A manifestação do delegado Luís Flávio Zampronha foi enviada nesta sexta-feira ao juiz Ricardo Leite, da 10ª Vara Federal do DF, a quem caberá decidir sobre a soltura deles. O delegado entendeu que não há mais necessidade de mantê-los presos, porque os aparelhos celulares deles já foram periciados e não há provas de que a liberdade deles poderia colocar em risco as investigações.
Isso não significa, porém, que eles deixam de ser investigados no caso. A PF pede que eles sejam proibidos de manter contato com os investigados do caso e que não se mudem do atual local de residência sem autorização da Justiça.
Caberá agora ao juiz Ricardo Leite, responsável pelo caso, decidir sobre o assunto.

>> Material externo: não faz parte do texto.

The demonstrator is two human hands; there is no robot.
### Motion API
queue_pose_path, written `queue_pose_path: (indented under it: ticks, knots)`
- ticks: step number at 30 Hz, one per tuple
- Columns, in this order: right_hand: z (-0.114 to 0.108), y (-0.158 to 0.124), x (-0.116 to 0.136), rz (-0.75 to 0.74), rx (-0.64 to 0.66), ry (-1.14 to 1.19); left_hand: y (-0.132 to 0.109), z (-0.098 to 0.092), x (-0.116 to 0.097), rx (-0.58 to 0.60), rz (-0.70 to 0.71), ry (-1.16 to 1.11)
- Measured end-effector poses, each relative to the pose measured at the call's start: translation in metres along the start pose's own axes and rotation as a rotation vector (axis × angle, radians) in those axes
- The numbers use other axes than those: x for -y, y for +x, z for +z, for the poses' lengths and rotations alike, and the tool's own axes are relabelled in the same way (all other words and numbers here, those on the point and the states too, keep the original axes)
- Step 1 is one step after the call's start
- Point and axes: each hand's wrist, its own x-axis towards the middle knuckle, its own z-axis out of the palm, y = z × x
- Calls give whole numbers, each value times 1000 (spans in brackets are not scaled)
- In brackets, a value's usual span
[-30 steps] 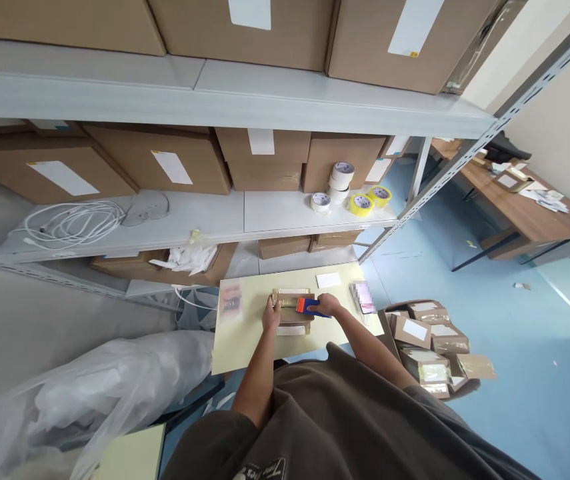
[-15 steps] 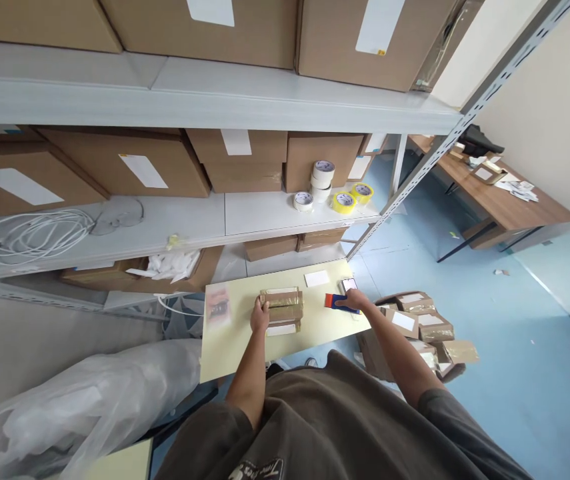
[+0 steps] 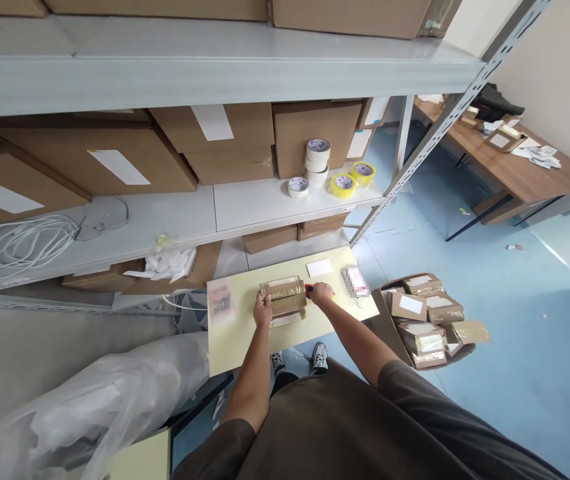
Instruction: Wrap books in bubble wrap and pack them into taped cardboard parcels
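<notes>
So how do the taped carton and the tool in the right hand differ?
The carton is brown; the tool shows red and blue. The carton is plainly larger than the tool. The left hand holds the carton; the right hand grips the tool. Both are held.

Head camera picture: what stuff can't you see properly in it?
In the head view:
- Blue-and-red tool: mostly covered by the right hand.
- Cardboard box: its left edge is partly covered by the left hand.
- Phone-like object: its face is blurred into little squares.
- Upper-shelf boxes: their tops are cut off by the picture's top edge.
</notes>
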Motion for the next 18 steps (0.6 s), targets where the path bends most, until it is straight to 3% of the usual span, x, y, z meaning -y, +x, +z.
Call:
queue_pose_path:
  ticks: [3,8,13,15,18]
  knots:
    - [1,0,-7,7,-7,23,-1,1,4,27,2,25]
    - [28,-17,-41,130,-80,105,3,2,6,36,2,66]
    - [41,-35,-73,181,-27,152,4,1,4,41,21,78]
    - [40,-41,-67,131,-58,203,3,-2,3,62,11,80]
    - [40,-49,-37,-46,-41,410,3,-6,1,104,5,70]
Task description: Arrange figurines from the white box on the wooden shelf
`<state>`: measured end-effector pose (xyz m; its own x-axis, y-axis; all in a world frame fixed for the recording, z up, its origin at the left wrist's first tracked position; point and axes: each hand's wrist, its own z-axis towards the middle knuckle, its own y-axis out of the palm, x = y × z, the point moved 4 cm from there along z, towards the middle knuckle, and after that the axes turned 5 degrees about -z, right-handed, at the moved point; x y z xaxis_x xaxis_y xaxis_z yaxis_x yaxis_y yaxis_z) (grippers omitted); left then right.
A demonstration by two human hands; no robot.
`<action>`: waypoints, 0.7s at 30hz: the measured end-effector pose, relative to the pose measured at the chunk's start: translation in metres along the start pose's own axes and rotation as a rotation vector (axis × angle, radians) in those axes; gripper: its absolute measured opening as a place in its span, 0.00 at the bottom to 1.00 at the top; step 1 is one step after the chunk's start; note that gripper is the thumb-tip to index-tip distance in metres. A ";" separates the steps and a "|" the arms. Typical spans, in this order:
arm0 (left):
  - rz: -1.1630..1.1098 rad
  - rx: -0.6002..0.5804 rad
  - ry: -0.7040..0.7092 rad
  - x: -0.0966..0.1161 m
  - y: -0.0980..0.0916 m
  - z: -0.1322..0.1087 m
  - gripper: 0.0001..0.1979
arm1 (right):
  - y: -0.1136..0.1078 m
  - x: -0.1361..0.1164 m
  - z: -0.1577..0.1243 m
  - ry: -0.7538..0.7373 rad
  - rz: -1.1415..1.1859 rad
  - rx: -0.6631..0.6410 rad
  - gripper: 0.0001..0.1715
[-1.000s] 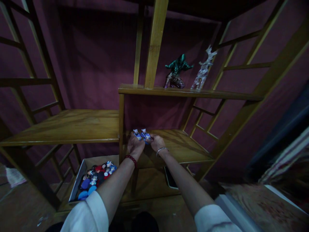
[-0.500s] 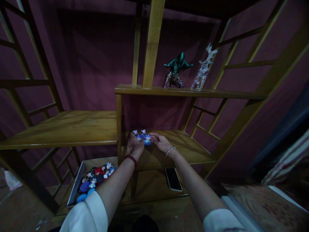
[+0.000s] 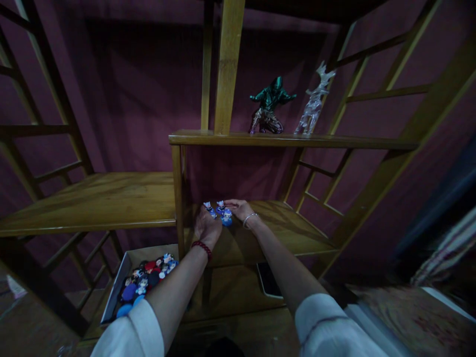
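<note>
Three small purple-and-blue figurines stand close together on the middle wooden shelf [image 3: 275,238]. My left hand [image 3: 207,227], with a dark red bead bracelet, is closed around the left figurine [image 3: 209,209], though its fingertips are partly hidden. The front figurine [image 3: 226,217], on a blue base, stands just right of that hand. My right hand [image 3: 240,209], wearing a silver bracelet, has its fingers stretched out beside the back figurine [image 3: 220,205]. Whether those fingertips touch it I cannot tell.
A box [image 3: 121,277] full of small figurines sits at lower left. A phone [image 3: 268,280] lies on the lower board, partly behind my right forearm. On the upper shelf [image 3: 297,141] stand a green-and-purple crouching figure [image 3: 270,106] and a clear deer figure [image 3: 314,101]. An upright post [image 3: 178,198] borders the compartment.
My right hand has moved left and slightly back, from beside the front figurine toward the back one, its fingers straighter. My left hand has barely moved. The view has shifted slightly.
</note>
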<state>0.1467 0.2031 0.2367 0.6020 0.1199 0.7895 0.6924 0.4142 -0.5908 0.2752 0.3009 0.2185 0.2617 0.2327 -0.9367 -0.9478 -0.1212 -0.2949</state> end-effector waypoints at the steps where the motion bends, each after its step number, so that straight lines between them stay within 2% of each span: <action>1: -0.004 0.003 0.003 0.000 0.000 0.000 0.17 | 0.001 -0.001 0.001 -0.009 -0.002 -0.011 0.13; 6: 0.002 0.035 0.039 0.002 -0.001 0.000 0.16 | 0.003 0.000 0.007 0.008 -0.017 -0.026 0.12; 15: -0.018 0.031 0.047 0.001 0.000 0.001 0.17 | 0.004 0.004 0.008 0.010 -0.098 0.023 0.09; 21: -0.023 0.057 0.054 0.001 -0.001 0.001 0.17 | 0.007 0.008 0.013 -0.003 -0.073 -0.001 0.11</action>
<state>0.1467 0.2035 0.2383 0.6078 0.0619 0.7917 0.6832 0.4673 -0.5611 0.2687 0.3144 0.2119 0.3292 0.2439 -0.9122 -0.9262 -0.1049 -0.3623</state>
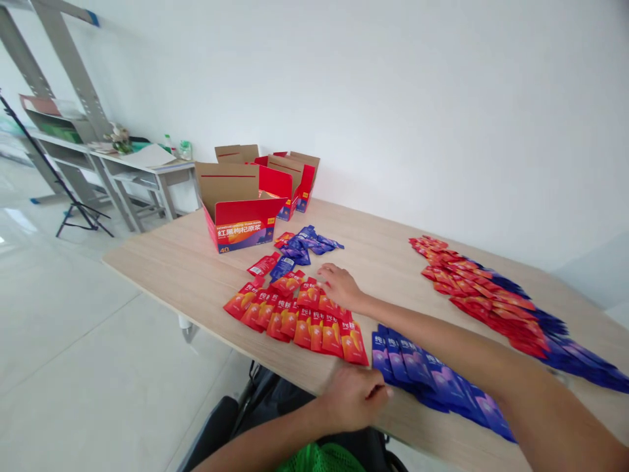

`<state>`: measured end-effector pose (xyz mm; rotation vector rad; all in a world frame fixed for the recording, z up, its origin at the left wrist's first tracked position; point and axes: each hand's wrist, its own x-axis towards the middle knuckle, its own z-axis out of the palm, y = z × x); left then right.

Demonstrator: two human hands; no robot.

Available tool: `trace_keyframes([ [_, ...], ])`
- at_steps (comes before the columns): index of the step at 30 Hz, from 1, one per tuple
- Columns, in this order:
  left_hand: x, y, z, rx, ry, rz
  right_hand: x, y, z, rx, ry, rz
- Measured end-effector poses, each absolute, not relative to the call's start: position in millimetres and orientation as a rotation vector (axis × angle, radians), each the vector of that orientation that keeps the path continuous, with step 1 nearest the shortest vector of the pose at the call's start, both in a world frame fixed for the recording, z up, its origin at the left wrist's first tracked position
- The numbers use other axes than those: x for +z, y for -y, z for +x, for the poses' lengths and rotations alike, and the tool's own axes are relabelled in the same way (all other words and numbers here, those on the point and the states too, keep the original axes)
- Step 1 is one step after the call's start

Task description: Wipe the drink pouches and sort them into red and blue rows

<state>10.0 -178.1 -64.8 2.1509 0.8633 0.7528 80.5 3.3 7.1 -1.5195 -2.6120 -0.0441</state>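
Observation:
My right hand reaches over the upper edge of a fanned row of red sachets, its fingers apart and nothing seen between them. By the table's front edge, my left hand is loosely curled, with no item visible in it. It lies between the red row and a row of blue sachets, which runs to the right under my right forearm. Beyond the red row is a loose pile of blue sachets, with a few red ones beside it.
An open red and blue carton stands at the table's left, with more open cartons behind it. Long overlapping rows of red sachets and blue sachets lie at the right. A white wall rises behind the table.

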Motion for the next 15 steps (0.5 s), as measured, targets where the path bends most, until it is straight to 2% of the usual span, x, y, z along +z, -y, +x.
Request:
trace_keyframes([
  [7, -82, 178, 18, 0.71, -0.749, 2.534, -21, -74, 13, 0.022, 2.472, -1.389],
  [11, -106, 180, 29, 0.634, -0.551, 2.809, -26, -90, -4, 0.013, 2.512, -1.361],
  [15, -123, 183, 36, 0.735, -0.536, 2.884, -28, -94, -10, 0.008, 2.615, -1.303],
])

Apontado como líder do grupo, Walter Delgatti Neto admitiu em depoimento à PF que invadiu o aplicativo Telegram do ministro Sergio Moro e dos investigadores da Lava-Jato, incluindo o coordenador Deltan Dallagnol, e que repassou o conteúdo ao jornalista Glenn Greenwald, do site “The Intercept”. Os demais alvos da Spoofing são mantidos presos por suas conexões com Delgatti.
O delegado entendeu que ainda é necessário manter Delgatti e Gustavo presos, porque o material apreendido com eles ainda está sendo alvo de análises da perícia.

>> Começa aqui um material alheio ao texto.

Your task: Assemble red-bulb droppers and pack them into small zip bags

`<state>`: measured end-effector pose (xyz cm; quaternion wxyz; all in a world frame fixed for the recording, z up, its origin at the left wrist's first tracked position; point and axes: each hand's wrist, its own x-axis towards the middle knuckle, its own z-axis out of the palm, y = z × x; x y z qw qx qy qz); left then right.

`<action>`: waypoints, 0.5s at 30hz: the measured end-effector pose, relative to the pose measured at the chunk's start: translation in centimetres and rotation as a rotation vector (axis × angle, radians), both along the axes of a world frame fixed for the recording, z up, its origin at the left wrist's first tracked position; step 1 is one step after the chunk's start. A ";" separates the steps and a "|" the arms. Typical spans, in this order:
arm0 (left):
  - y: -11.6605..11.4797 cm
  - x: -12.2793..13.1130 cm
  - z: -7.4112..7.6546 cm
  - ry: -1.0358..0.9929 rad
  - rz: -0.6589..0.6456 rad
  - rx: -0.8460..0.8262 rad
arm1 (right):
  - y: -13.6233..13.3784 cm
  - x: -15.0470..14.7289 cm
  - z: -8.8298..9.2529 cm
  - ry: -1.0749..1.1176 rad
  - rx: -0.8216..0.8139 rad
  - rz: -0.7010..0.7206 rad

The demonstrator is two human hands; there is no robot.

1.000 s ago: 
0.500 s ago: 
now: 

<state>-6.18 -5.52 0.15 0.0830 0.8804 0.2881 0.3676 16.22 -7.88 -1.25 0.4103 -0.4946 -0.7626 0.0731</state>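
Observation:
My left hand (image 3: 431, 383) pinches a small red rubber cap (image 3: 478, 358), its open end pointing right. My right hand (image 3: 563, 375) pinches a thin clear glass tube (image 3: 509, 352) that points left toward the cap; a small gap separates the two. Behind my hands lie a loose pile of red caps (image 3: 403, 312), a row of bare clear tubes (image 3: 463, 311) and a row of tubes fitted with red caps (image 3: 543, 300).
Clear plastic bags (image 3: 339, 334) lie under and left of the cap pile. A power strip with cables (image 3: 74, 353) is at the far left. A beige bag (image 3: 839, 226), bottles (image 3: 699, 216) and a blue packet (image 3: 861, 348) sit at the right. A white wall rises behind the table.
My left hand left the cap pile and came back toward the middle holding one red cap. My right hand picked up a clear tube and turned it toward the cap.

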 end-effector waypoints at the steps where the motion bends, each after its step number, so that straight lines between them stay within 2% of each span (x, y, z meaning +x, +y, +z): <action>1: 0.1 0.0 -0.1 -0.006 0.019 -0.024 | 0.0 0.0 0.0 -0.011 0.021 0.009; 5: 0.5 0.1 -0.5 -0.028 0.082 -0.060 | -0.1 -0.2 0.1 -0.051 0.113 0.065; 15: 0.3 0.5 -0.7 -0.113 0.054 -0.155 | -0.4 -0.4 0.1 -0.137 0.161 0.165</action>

Gustavo Henrique Elias Santos, Suellen Oliveira e Danilo Cristiano Marques são suspeitos de atuarem em conjunto com Delgatti em outros crimes, como estelionato e fraudes bancárias. A PF, porém, até agora não obteve provas de que eles também atuaram diretamente na invasão do Telegram dos investigados. Os três já tiveram pedidos de habeas corpus negados pela 10ª Vara da Justiça Federal em Brasília e pelo Tribunal Regional Federal da 1ª Região, porque a PF argumentava que a prisão deles ainda era necessária. Agora, porém, a PF considera que não há mais necessidade para manter parte deles presos.

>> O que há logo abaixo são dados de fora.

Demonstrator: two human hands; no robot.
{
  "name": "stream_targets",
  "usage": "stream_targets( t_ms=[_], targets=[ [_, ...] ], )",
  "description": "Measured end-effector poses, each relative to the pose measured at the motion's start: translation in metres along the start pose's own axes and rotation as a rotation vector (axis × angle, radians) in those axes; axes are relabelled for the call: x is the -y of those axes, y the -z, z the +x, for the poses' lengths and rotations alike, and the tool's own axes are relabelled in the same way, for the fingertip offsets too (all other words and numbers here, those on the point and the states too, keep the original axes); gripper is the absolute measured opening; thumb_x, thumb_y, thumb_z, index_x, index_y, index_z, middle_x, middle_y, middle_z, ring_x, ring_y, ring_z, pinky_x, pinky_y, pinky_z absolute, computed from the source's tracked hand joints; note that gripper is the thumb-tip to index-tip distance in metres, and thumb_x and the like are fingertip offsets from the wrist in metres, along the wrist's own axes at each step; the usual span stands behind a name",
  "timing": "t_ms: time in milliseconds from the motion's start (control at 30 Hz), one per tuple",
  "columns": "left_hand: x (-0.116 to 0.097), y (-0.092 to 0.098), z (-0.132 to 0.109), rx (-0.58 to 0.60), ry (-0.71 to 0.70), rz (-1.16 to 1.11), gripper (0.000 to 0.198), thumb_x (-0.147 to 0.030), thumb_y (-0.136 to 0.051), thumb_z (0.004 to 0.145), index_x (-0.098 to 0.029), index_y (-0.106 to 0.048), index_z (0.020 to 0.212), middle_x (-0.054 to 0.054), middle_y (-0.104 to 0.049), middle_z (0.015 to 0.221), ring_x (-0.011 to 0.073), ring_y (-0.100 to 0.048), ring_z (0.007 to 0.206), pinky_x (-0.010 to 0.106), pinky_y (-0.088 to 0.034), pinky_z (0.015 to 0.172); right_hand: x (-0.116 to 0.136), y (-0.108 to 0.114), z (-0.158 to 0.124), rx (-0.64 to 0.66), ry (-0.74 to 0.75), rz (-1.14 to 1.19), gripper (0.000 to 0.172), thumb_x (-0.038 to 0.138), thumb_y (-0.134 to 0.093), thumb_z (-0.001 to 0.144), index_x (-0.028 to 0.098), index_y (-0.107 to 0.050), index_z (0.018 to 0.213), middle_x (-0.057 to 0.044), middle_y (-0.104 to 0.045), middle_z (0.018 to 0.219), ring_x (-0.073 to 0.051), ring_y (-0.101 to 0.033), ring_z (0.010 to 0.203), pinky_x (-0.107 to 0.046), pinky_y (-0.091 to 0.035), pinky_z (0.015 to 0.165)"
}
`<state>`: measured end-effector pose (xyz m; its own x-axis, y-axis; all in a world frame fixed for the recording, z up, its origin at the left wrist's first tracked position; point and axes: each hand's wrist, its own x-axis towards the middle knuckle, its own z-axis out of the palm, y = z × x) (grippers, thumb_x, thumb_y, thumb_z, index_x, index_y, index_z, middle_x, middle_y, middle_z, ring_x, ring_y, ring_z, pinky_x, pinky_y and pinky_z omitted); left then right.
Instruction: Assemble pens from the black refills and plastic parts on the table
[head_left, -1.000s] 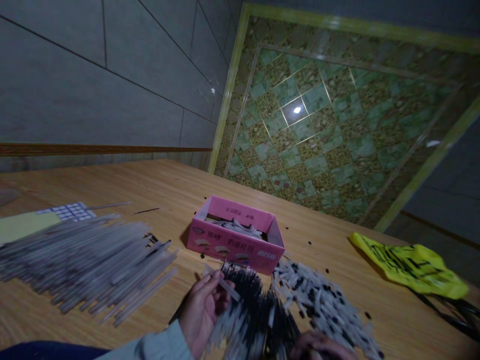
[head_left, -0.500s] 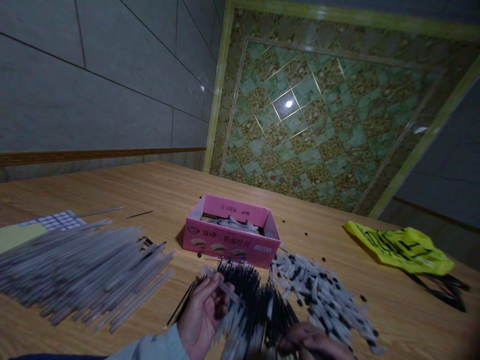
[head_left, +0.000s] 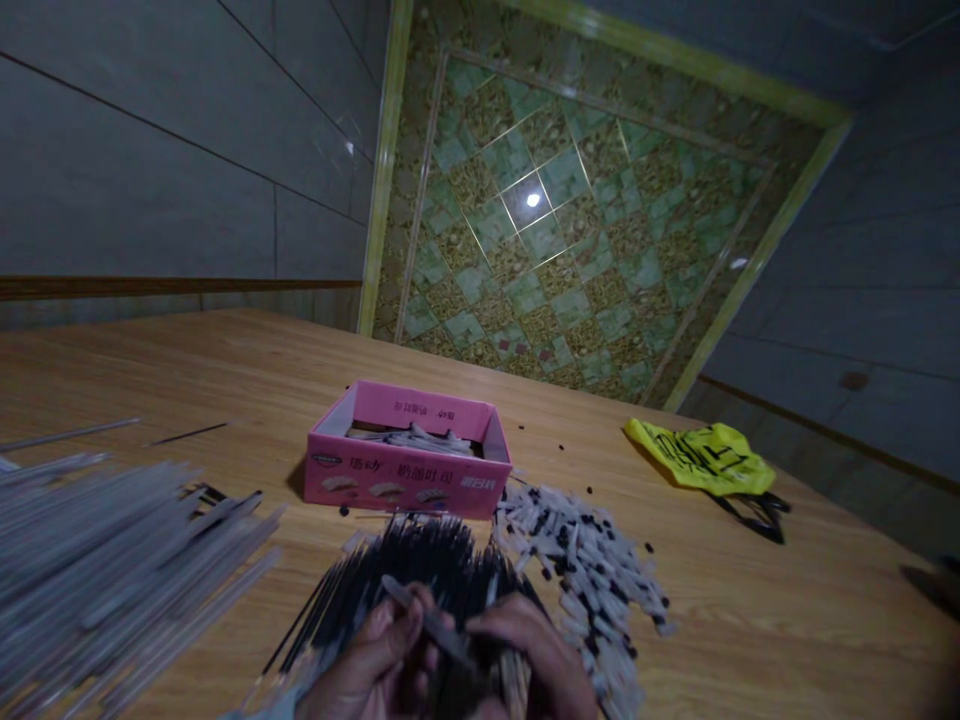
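Note:
My left hand (head_left: 379, 645) is closed, pinching a short translucent plastic tube (head_left: 427, 620) that slants down towards my other hand. Close beside it, my right hand (head_left: 536, 645) is curled and blurred; its fingertips meet the tube's lower end, and what they hold is hidden. Beneath and beyond both hands spreads a pile of thin black sticks (head_left: 420, 555) with pale ends. To the right lies a heap of short translucent tubes with black tips (head_left: 577, 550). A pink cardboard box (head_left: 405, 480) stands just behind the sticks, with pale pieces inside.
Long clear plastic tubes (head_left: 127, 570) lie in a large pile at the left. A yellow plastic bag (head_left: 701, 455) rests at the right, with a black strap-like item (head_left: 750, 515) beside it. Small black bits dot the wooden table (head_left: 750, 620). Tiled walls (head_left: 165, 180) rise behind.
My right hand has come in from the lower right to meet my left hand. The left hand still holds the tube, now lower. The view has shifted to the right.

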<state>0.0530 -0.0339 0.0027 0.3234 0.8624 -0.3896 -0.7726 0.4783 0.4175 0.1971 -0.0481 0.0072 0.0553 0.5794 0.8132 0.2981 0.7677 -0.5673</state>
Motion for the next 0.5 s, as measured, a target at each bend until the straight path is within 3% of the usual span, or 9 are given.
stream_targets(
  t_ms=[67, 167, 333, 500],
  targets=[
    [-0.008, 0.001, 0.004, -0.064, -0.035, -0.11, 0.015, -0.004, -0.07, 0.065, -0.014, -0.062, 0.073, 0.001, -0.065, 0.064, 0.0071, -0.059, 0.047, 0.013, -0.049, 0.041, -0.003, 0.013, 0.006, 0.015, -0.124, -0.124, 0.035, 0.052, -0.05, 0.081, 0.025, -0.06, 0.101, -0.005, -0.064, 0.082, -0.02, -0.061, 0.068, -0.03, -0.047, 0.06],
    [-0.019, 0.0, 0.011, -0.093, -0.114, -0.212, 0.016, -0.001, -0.052, 0.079, -0.011, -0.062, 0.072, 0.005, -0.065, 0.067, 0.0055, -0.059, 0.047, 0.012, -0.05, 0.041, -0.018, 0.041, 0.019, 0.068, -0.304, -0.439, 0.016, 0.033, -0.051, 0.085, 0.023, -0.06, 0.094, -0.005, -0.064, 0.09, -0.021, -0.059, 0.082, -0.032, -0.046, 0.071],
    [-0.018, 0.0, 0.014, -0.13, -0.182, -0.17, 0.024, 0.003, -0.044, 0.081, -0.009, -0.062, 0.069, 0.007, -0.067, 0.069, 0.0072, -0.062, 0.05, 0.013, -0.053, 0.043, -0.057, 0.074, 0.028, 0.334, -0.295, -1.029, 0.012, 0.018, -0.053, 0.08, 0.023, -0.063, 0.082, -0.007, -0.062, 0.082, -0.026, -0.054, 0.081, -0.034, -0.041, 0.066],
    [-0.013, -0.001, 0.013, -0.154, -0.164, -0.141, 0.024, 0.005, -0.046, 0.079, -0.009, -0.063, 0.069, 0.008, -0.068, 0.068, 0.0084, -0.062, 0.05, 0.014, -0.053, 0.043, -0.074, 0.075, 0.021, 0.448, -0.276, -1.145, 0.016, 0.014, -0.05, 0.081, 0.022, -0.063, 0.074, -0.007, -0.061, 0.077, -0.023, -0.054, 0.078, -0.031, -0.039, 0.065]
  ],
)
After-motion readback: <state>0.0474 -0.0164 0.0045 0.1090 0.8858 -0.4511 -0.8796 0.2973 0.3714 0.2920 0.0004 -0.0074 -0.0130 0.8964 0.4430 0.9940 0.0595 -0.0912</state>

Segundo fontes da PF, o delegado Luís Flávio Zampronha deve finalizar uma primeira parte do inquérito com foco na atuação de Walter Delgatti Neto, já que a existência de pessoas presas diminui o prazo legal para a conclusão da investigação e apresentação de denúncia. No segundo momento, Zampronha prosseguiria investigando se há um financiador por trás dos ataques. A PF ainda busca o possível elo financeiro do grupo criminoso, por meio de quebra de sigilos bancário e do acesso a informações de operadoras de criptomoedas, conhecidas como bitcoins.